Syndicat et parti

VenezuelaVoici la retransciption d'une entrevue accordée par Orlando Chirino à trois semaines du Congrès de l'UNT (Union nationale des travailleurs, centrale syndicale en pleine expansion au Venezuela). Orlando Chirino est coordinateur national de l'UNT, membre de son courant lutte de classes, dirigeant du Comité d'initiative pour la construction du " Parti Révolution et Socialisme " et par ailleurs membre de l'Unité Internationale des Travailleurs (UIT-IVe Internationale). Il défend une orientation syndicale et politique indépendante et résolument ouvrière et révolutionnaire. La Commune : Quand on parle d'approfondir le processus révolutionnaire, est-ce que cela passe aussi par la " cogestion dans les entreprises et sur les lieux de travail ?

Orlando Chirino : Bien sûr, nous revendiquons la généralisation de la cogestion du pays, comme mot d'ordre démocratique. Il faut se souvenir que la participation des travailleurs est inscrite dans l'actuelle Constitution, et signifie une conquête très importante puisqu'elle suppose le contrôle social et s'oppose à la bureaucratisation. Mais le gouvernement a commencé à freiner le processus co-gestionnaire, surtout dans le secteur pétrolier et dans celui de l'électricité, sous le prétexte qu'il s'agit de secteurs stratégiques qui courent le risque de rester aux mains de la droite si on y applique la cogestion. Notre point de vue est à l'opposé de cette vision.
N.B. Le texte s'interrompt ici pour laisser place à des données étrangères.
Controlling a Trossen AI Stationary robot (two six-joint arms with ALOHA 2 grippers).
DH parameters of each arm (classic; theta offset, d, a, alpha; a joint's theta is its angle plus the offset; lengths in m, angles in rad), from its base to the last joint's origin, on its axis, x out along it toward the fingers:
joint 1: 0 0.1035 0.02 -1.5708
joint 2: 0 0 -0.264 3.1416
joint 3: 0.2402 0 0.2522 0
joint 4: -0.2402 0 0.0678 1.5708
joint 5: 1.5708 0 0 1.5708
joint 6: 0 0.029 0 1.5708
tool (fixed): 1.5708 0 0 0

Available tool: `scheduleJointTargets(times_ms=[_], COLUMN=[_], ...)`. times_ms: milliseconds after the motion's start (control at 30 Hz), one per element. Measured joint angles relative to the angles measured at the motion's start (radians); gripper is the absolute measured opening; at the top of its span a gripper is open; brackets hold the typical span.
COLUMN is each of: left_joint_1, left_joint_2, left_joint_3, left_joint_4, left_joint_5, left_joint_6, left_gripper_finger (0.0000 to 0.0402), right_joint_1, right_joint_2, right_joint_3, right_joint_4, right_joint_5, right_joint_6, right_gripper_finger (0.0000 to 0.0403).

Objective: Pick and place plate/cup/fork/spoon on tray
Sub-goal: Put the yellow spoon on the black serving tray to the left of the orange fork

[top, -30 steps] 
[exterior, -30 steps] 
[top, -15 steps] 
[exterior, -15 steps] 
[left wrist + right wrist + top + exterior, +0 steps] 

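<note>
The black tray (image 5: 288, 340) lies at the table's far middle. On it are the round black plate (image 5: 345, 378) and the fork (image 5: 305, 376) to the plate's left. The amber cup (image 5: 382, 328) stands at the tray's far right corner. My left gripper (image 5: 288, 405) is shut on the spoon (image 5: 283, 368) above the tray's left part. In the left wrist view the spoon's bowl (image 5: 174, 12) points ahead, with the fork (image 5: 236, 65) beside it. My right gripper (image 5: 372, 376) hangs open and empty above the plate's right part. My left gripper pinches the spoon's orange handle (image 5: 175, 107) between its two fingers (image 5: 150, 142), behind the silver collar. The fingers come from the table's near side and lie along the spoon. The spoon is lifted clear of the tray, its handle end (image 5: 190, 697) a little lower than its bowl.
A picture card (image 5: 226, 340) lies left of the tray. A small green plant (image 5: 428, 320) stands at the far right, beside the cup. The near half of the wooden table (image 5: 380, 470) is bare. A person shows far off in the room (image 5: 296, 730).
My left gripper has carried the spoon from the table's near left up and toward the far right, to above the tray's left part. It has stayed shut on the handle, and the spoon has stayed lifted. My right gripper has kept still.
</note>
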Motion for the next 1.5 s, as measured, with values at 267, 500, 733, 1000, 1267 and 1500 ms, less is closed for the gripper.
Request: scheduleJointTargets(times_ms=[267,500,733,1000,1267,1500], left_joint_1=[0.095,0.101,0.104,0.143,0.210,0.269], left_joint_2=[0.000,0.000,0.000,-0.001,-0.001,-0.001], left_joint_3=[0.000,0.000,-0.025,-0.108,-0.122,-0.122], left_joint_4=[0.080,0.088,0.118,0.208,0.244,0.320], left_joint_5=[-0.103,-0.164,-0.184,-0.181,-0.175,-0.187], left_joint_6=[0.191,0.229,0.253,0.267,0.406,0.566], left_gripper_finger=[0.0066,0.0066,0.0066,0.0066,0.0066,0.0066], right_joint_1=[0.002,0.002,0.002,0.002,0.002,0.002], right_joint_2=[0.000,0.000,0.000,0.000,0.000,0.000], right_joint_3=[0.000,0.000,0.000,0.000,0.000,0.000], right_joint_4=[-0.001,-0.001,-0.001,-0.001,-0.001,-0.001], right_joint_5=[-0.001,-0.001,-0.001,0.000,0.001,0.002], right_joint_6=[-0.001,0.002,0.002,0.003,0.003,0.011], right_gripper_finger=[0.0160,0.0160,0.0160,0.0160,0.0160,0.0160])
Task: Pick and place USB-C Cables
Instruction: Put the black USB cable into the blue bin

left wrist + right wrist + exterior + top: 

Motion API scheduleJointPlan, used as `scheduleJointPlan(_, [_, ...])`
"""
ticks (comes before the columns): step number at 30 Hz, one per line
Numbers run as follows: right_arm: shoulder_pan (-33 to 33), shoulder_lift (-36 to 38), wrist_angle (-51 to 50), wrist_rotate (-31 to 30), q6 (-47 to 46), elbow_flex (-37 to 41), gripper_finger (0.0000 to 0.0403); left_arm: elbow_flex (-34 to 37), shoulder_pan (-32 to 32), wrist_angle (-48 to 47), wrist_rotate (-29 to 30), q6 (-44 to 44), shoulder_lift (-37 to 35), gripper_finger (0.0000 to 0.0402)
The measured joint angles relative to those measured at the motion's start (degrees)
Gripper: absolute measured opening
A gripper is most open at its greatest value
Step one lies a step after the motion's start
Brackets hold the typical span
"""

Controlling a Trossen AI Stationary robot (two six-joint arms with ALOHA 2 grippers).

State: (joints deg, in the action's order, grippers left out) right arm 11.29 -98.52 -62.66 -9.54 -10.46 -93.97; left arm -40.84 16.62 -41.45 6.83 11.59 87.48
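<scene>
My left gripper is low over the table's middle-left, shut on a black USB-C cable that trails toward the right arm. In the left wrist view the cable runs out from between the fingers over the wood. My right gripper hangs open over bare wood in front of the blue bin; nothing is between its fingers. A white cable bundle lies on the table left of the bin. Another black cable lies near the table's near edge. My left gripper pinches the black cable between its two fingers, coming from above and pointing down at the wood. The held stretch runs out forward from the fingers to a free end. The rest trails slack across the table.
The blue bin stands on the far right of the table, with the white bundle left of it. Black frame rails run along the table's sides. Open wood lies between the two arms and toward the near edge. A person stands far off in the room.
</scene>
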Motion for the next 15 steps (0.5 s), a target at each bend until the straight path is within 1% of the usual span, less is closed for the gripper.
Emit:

Pendant les derniers lock-out patronaux en 2002 et en janvier-février 2003, les travailleurs de ces secteurs ont montré leur capacité à défaire les plans impérialistes et à remettre la production en marche afin de garantir l'approvisionnement du pays en énergie. C'est pourquoi nous ne comprenons pas, alors que la production a repris son cours normal, qu'il n'y ait pas le contrôle ouvrier. Nous analysons ce recul comme une concession politique faite par le gouvernement aux secteurs réactionnaires. Pour notre part, nous revendiquons la co-gestion comme programme de transition et pour une prise de conscience socialiste.


l'UNT, la cogestion et les coopératives


L. C : Le gouvernement présente les coopératives comme un autre axe pour construire la démocratie participative ...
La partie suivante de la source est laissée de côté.